Fig. 10: Posterior distribution corresponding to the Dstl data set.
figure 10

Prior distributions are shown in grey and kernel density estimates of the marginal posterior distribution of each parameter in green. This posterior distribution was obtained by fitting the model in Eq. (6) to the Dstl data in Table 3.

The model predictions and data in Fig. 11 show quicker bacterial growth and a higher steady-state level of bacteria compared with the other experiments. The vegetative bacterial growth curve is determined by the parameters λ and K. While the estimates for these parameters are fairly consistent between the Zai et al.7 and Charlton et al.10 experiments, we estimate a faster bacterial growth rate, λ, and a higher carrying capacity, K, for the Dstl data set. One possible explanation is that the richer BHI medium used in the Dstl experiment may have enabled the bacteria to divide faster and grow to a higher concentration. Most of the other marginal posterior distributions shown in Fig. 10 are fairly consistent with those of the Zai et al.7 Sterne strain data set. Similar to what we observed from the calibration with the Zai et al.7 Sterne strain data set, Fig. 12 shows that we can again identify two parameter regions that show different correlations between α and β or ν. These two parameter regions lead to contrasting predictions for the nutrient level and the PA concentration in the presence of protease inhibitors. For parameter sets that have values of α consistent with the posterior sample from the Zai et al.7 A16R strain calibration, the model predicts that nutrients will become fully depleted and that the PA concentration will plateau in the absence of PA degradation by bacterial proteases (i.e., in the presence of protease inhibitors). On the other hand, accepted parameter sets with much smaller values of α correspond to continual production of PA, but a larger estimated degradation rate by bacterial proteases means that the model can still capture the observed decline in PA in the Dstl experiment.

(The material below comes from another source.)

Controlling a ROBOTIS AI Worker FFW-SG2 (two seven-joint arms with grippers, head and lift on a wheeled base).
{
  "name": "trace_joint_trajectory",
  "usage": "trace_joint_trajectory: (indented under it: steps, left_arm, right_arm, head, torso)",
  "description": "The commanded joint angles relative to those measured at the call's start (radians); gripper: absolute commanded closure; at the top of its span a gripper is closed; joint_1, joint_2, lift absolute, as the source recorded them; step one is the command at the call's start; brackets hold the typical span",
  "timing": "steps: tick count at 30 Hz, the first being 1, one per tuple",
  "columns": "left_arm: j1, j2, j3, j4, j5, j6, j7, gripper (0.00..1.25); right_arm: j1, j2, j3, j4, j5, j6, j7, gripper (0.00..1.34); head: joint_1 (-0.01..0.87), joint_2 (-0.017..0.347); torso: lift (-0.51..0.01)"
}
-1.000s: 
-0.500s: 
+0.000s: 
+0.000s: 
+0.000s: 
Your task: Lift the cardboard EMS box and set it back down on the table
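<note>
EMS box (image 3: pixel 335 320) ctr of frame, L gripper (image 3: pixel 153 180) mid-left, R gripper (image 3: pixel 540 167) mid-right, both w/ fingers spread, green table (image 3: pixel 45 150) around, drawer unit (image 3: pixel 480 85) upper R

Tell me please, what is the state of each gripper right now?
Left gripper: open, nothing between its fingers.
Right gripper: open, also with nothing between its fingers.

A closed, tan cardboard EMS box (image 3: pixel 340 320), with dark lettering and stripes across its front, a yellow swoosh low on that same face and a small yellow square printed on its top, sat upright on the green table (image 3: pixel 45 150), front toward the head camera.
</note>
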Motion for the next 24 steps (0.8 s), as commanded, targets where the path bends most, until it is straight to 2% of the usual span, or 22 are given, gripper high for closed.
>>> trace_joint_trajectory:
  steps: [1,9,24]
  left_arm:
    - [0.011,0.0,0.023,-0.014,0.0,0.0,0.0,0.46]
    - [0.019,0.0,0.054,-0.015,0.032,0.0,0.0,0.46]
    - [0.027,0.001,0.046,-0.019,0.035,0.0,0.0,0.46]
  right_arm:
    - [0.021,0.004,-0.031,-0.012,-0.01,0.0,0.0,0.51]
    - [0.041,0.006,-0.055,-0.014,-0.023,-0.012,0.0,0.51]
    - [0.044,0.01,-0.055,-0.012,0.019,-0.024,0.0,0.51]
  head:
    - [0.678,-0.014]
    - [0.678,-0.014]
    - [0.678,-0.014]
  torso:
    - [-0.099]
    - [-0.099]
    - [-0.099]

Fig. 11: Model posterior predictions corresponding to the Dstl data set.
figure 11

Pointwise medians (solid lines) and 95% credible intervals (shaded regions) of the model posterior predictions are shown for S(t)+(1–f)S*0 (left), B(t) = N(t)+V(t) (middle), and P(t) (right), using the parameter posterior distribution in Fig. 10. The experimental data used to fit the model are presented as mean ± standard deviation from three independent experiment runs, obtained from the Dstl experiment described in the Methods section.

Fig. 12: Distinguishing between parameter regimes corresponding to a fast or slow decline in nutrient level, for the Dstl posterior distribution.
figure 12

Top row: scatter plots of the parameter sets in the posterior sample from the calibration with the Dstl data set. The value of α is plotted on the x axis and on the y axis is β (left) or ν (right). Points are coloured green if the value of α is larger than the minimum value of α in the posterior sample from the calibration with Zai et al.7 A16R strain data set (\({\log }_{10}\alpha =-7.6\)), and are coloured purple if the value of α falls below this threshold. Bottom row: Pointwise medians (solid lines) and 95% credible intervals (shaded regions) of the model posterior predictions for G(t) (left) and Pi(t) (right) using the posterior parameter sets with \({\log }_{10}\alpha \ge -7.6\) (green) or \({\log }_{10}\alpha < -7.6\) (purple).

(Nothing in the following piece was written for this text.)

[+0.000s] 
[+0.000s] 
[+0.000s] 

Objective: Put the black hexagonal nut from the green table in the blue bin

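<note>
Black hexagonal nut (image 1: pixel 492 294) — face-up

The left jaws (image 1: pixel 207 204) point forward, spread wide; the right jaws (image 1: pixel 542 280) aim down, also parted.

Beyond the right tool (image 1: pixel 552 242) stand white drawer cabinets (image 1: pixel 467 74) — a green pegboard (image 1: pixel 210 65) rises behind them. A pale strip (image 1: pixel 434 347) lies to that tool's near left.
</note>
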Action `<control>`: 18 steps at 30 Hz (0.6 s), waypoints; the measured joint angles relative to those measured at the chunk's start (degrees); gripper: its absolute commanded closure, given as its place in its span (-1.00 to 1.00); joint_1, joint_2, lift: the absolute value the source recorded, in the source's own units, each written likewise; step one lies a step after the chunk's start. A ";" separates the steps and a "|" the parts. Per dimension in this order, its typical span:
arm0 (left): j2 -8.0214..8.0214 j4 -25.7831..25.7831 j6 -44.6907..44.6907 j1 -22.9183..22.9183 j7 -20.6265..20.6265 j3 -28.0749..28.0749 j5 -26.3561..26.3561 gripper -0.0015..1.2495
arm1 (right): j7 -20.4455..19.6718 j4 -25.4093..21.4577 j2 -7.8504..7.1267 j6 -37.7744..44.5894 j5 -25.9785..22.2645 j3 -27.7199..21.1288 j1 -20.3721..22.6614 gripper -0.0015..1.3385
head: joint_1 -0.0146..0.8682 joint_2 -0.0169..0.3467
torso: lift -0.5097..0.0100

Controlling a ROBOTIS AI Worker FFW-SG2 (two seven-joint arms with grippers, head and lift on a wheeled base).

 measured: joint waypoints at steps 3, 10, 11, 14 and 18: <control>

We note that the delay in PA production by each bacterial CFU and the delay in the production of proteases by the bacteria, given by τ1 and τ2, respectively, are estimated to be slightly longer in our experiment. This may be because spores were directly inoculated into the assay culture at the start of the experiment, whereas Zai et al.7 used a bacterial culture that had already been growing for 24 hours. Furthermore, we did not heat activate the spores prior to inoculation, as was done by Charlton et al.10.

Discussion

We propose a DDE model of the in vitro dynamics of B. anthracis growth and PA production and degradation. Making use of a new experimental data set obtained at Dstl during this study, as well as two other independent data sets by Zai et al.7 and Charlton et al.10, we have carried out parameter calibration for each data set by means of ABC-SMC11. We used a common set of mathematical equations to model each data set, which is flexible enough to describe the dynamics of different strains and culture conditions. We have then compared the estimated parameter values across data sets and explained possible reasons for the observed differences. Many of the parameters are consistently estimated across different data sets, but there are a few notable differences (see Fig. 2). For example, as discussed above, the data from the Dstl experiment shows quicker bacterial growth, reaching a higher steady-state level. We hypothesise that this could be due to differences in the culture medium used in the experiments. Furthermore, a much higher PA yield was obtained in the Charlton et al.10 experiment, which is reflected in the corresponding parameter estimates. This may be due to the method of static incubation implemented by Charlton et al.10. It is unclear why we observed strain differences between Sterne and A16R regarding growth rate and time to PA or protease production. However, one plausible explanation might be that Sterne’s rich history in laboratory studies and vaccine production has passaged it into being better suited for growth under these conditions. It is noteworthy, however, that the differences observed between strains within the study by Zai et al.7 are not more significant than the differences between the different experimental studies using the same strain. This indicates that, as predictors for growth and PA production, strain differences are only as influential as the many and small nuances associated with inter-laboratory practices.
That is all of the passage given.